The processor's architecture is based on the Mixed-Radix Algorithm [3], an algorithm that divides the classic DFTs algorithm into a cascade of shorter DFTs.

If we consider the DFT definition:

$$\begin{cases} X[k] = \sum_{n=0}^{N-1} x[n] W_N^{nk} \\ W_N^{nk} = e^{-j\frac{2\pi nk}{N}} \end{cases}$$
(1.3)

starting from the mapping of the mono-dimensional array  $N = N_1 N_2$  into a twodimensional array  $N_1$  by  $N_2$  [4], it's possible to map n and k, indices identifying input and output sequences of the DFT algorithm, as:

$$\begin{cases} n = (N_2 n_1 + A_2 n_2) \mod N, & n_1, k_1 = 0, 1, \dots, N_1 - 1 \\ k = (B_1 k_1 + N_1 k_2) \mod N, & n_2, k_2 = 0, 1, \dots, N_2 - 1 \end{cases}$$
(1.4)

where  $A_2$  and  $B_1$  are two coefficients that depend on the relation between  $N_1$ and  $N_2$ . The DFT algorithm can be rewritten as:

$$X[k_1, k_2] = \sum_{n_2} \sum_{n_1} x[n_1, n_2] W_{N_1}^{n_1 k_1} W_{N_2}^{n_2 k_2} W_N^{n_2 k_1}$$
$$= \sum_{n_2} \left\{ W_N^{n_2 k_1} \sum_{n_1} x[n_1, n_2] W_{N_1}^{n_1 k_1} \right\} W_{N_2}^{n_2 k_2}$$
$$= \sum_{n_2} W_N^{n_2 k_1} y[k_1, n_2] W_{N_2}^{n_2 k_2}$$
(1.5)

where the term  $W_N^{n_2k_1}$  is the Twiddle Factor.

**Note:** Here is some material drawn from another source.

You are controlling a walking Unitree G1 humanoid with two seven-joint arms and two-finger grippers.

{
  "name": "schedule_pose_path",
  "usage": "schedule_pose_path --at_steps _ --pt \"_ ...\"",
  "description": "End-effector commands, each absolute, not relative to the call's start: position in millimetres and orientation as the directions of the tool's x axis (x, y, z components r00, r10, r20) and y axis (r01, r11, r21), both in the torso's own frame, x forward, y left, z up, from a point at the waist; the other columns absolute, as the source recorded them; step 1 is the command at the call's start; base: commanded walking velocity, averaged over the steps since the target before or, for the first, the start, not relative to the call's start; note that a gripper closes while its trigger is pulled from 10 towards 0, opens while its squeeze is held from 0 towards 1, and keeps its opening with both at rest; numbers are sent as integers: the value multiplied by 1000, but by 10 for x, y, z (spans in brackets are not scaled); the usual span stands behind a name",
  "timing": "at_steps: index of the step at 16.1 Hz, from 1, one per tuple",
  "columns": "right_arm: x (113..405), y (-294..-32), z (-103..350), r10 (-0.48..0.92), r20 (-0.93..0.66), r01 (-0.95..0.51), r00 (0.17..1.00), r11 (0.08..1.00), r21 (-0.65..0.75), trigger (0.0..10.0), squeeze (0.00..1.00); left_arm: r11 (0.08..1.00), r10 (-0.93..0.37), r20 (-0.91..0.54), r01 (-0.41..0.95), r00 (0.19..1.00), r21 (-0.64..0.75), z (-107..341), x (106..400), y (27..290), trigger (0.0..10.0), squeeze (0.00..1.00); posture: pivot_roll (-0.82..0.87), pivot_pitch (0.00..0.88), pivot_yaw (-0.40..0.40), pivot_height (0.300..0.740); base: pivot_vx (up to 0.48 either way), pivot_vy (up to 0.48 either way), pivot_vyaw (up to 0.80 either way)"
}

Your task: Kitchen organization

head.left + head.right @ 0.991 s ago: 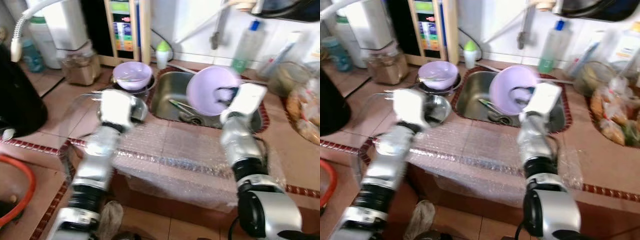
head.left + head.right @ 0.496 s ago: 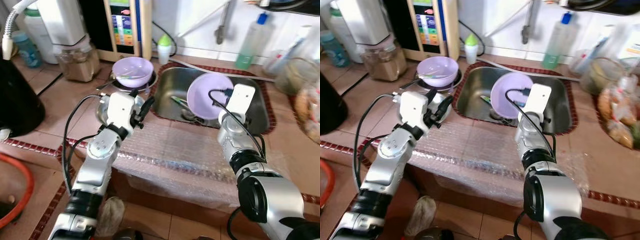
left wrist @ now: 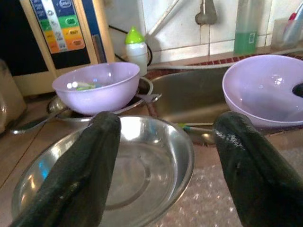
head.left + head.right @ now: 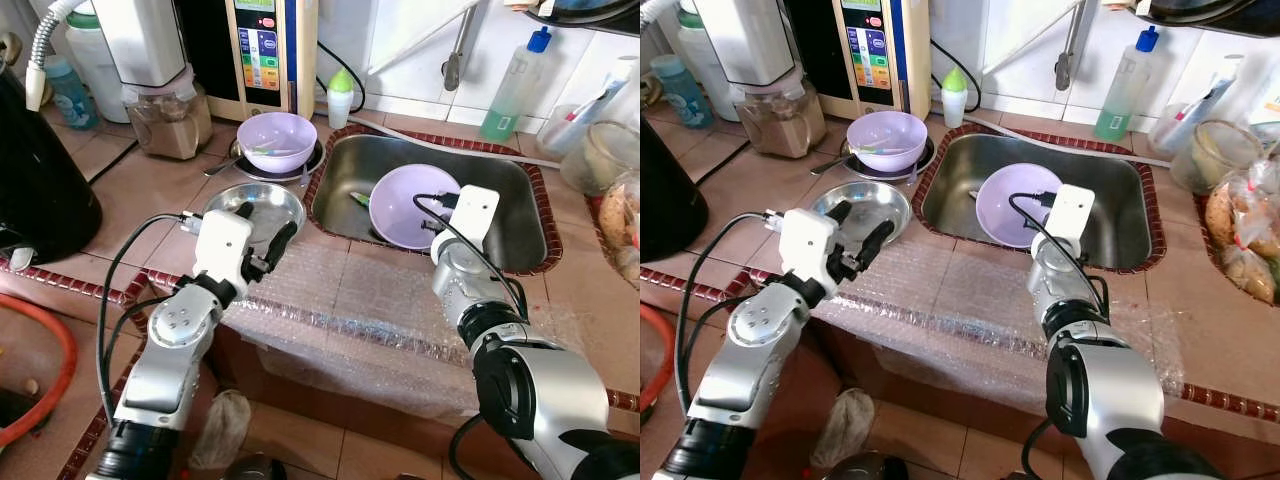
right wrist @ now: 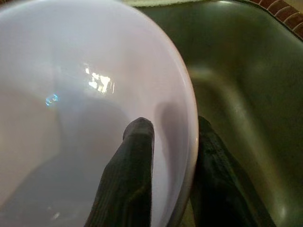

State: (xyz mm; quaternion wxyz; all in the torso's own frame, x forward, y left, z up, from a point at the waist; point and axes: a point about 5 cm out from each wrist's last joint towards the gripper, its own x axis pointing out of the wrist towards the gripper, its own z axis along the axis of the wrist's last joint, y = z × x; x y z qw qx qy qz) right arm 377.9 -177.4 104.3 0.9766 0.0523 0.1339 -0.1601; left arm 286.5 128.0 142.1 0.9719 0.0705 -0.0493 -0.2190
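R gripper (image 5: 173, 142) is clamped on the rim of the big lilac bowl (image 4: 405, 205): in the R wrist view one finger (image 5: 130, 175) sits inside the wall, the other outside, rim pinched between. That bowl is over the steel sink (image 4: 520, 215), tilted toward the arm, w/ a utensil lying in the basin just beside it; whether the bowl base touches the sink floor I can't tell. L gripper (image 4: 262, 236) is spread wide, holding nothing, hovering just over the near edge of the shallow steel dish (image 4: 258, 203) on the counter left of the sink; L wrist view shows both pads apart w/ the dish between and below them. Further out: a smaller lilac bowl (image 4: 277, 140) w/ something greenish inside sits on a steel plate behind the dish, a green-capped bottle (image 4: 341, 98) behind that by the wall, and a bubble-wrap sheet (image 4: 340, 300) covers the counter front. Step in hand looks like getting the big bowl out of the sink, prob. to stack or set it on the counter. To do it well: keep the pinch deep enough on the rim, since a one-edge grip on a smooth plastic wall can pivot or slip; lift straight up to clear the sink lip before swinging across; keep it level-ish in case of leftover water. L arm should stay clear of the path, or be ready to steady the steel dish.
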Motion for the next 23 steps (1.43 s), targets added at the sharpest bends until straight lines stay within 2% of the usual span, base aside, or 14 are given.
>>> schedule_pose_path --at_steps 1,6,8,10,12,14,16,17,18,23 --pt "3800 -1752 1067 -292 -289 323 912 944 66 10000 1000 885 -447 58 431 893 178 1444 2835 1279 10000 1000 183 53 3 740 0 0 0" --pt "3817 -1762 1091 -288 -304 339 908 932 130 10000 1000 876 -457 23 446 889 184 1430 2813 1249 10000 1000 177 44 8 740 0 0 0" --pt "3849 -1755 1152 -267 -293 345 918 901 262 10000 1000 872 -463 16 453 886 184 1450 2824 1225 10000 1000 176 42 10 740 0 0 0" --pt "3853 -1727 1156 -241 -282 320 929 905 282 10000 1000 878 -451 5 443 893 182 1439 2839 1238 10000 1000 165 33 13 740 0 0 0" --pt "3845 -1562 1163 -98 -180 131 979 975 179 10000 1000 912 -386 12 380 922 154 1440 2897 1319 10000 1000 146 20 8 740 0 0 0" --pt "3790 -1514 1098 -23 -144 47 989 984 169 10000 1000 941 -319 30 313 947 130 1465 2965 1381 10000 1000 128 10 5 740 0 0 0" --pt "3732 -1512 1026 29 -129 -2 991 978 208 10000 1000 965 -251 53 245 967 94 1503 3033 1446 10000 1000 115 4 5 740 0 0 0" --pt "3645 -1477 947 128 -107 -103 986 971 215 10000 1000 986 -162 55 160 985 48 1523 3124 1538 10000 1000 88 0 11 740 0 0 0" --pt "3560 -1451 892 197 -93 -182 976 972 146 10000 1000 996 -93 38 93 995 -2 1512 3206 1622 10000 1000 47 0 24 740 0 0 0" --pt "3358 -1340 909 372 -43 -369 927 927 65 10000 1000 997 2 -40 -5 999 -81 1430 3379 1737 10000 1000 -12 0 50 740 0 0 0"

If  $N_1$  and  $N_2$  are relatively prime,  $A_2$  and  $B_1$  are chosen to satisfy these conditions:

$$A_2 = p_1 N_1$$
 and  $A_2 = q_1 N_2 + 1$  (1.6)

$$B_1 = p_2 N_2$$
 and  $B_1 = q_2 N_1 + 1$  (1.7)

the Twiddle Factor can be simplified, and we obtain the relation:

$$X[k_1, k_2] = \sum_{n_2} \sum_{n_1} x[n_1, n_2] W_{N_1}^{n_1 k_1} W_{N_2}^{n_2 k_2}$$
  
= 
$$\sum_{n_2} \left\{ \sum_{n_1} x[n_1, n_2] W_{N_1}^{n_1 k_1} \right\} W_{N_2}^{n_2 k_2}$$
  
= 
$$\sum_{n_2} y[k_1, n_2] W_{N_2}^{n_2 k_2}$$
 (1.8)

If we reiterate this process, splitting each time  $N_1$  and  $N_2$  into smaller length

#### 1.3. MIXED-RADIX ALGORITHM

DFT, we can map the indices of the DFT of length N to:

$$\begin{cases} N = \prod_{j=1}^{S} N_j \\ n = \sum_{m=1}^{S-1} \left( \prod_{n=m+1}^{S} (N_n) n_m \right) + n_S \\ k = k_1 + \sum_{m=2}^{S} \left( \prod_{n=1}^{m-1} (N_n) k_m \right) \end{cases}$$
(1.9)

an S stages sequence, where  $N_i$ ,  $i=1,2,\ldots,S$ , is the radix number of the  $i^{th}$  stage, and  $n_i \in [0, 1, \ldots, N_i - 1]$  and  $k_i \in [0, 1, \ldots, N_i - 1]$  are the corresponding sequence numbers of the input and output data in the  $i^{th}$  stage with  $i=1,2,\ldots,S$ . At each stage we can compute the radix- $N_i$  DFT as:

$$x_{i}[k_{i}] = \begin{cases} \sum_{n_{i}=0}^{N_{i}-1} x[n_{i}] W_{N_{i}}^{n_{i}k_{i}} & (i=1) \\ \sum_{n_{i}=0}^{N_{i}-1} \left( W_{i}^{\left(k_{1}+\sum\limits_{m=2}^{i-1} {m_{i}-1 \choose n_{i}} (N_{n})k_{m}\right)} \right)_{n_{i}} & (1.10) \\ \prod_{j=1}^{i} N_{j} & (1.10) \end{cases}$$

With the exception of the first, each stage consists of computing the N<sub>i</sub>-length DFT where each term of the sum is multiplied by a Twiddle Factor that is calculated over the product  $N_{tf} = \prod_{j=0}^{i} N_j$ , lengths of all previous stages plus the current one.

## 2

## State of the Art

This chapter is dedicated to exploring possible implementation and architecture in literature, starting from deriving specifics for processor performances.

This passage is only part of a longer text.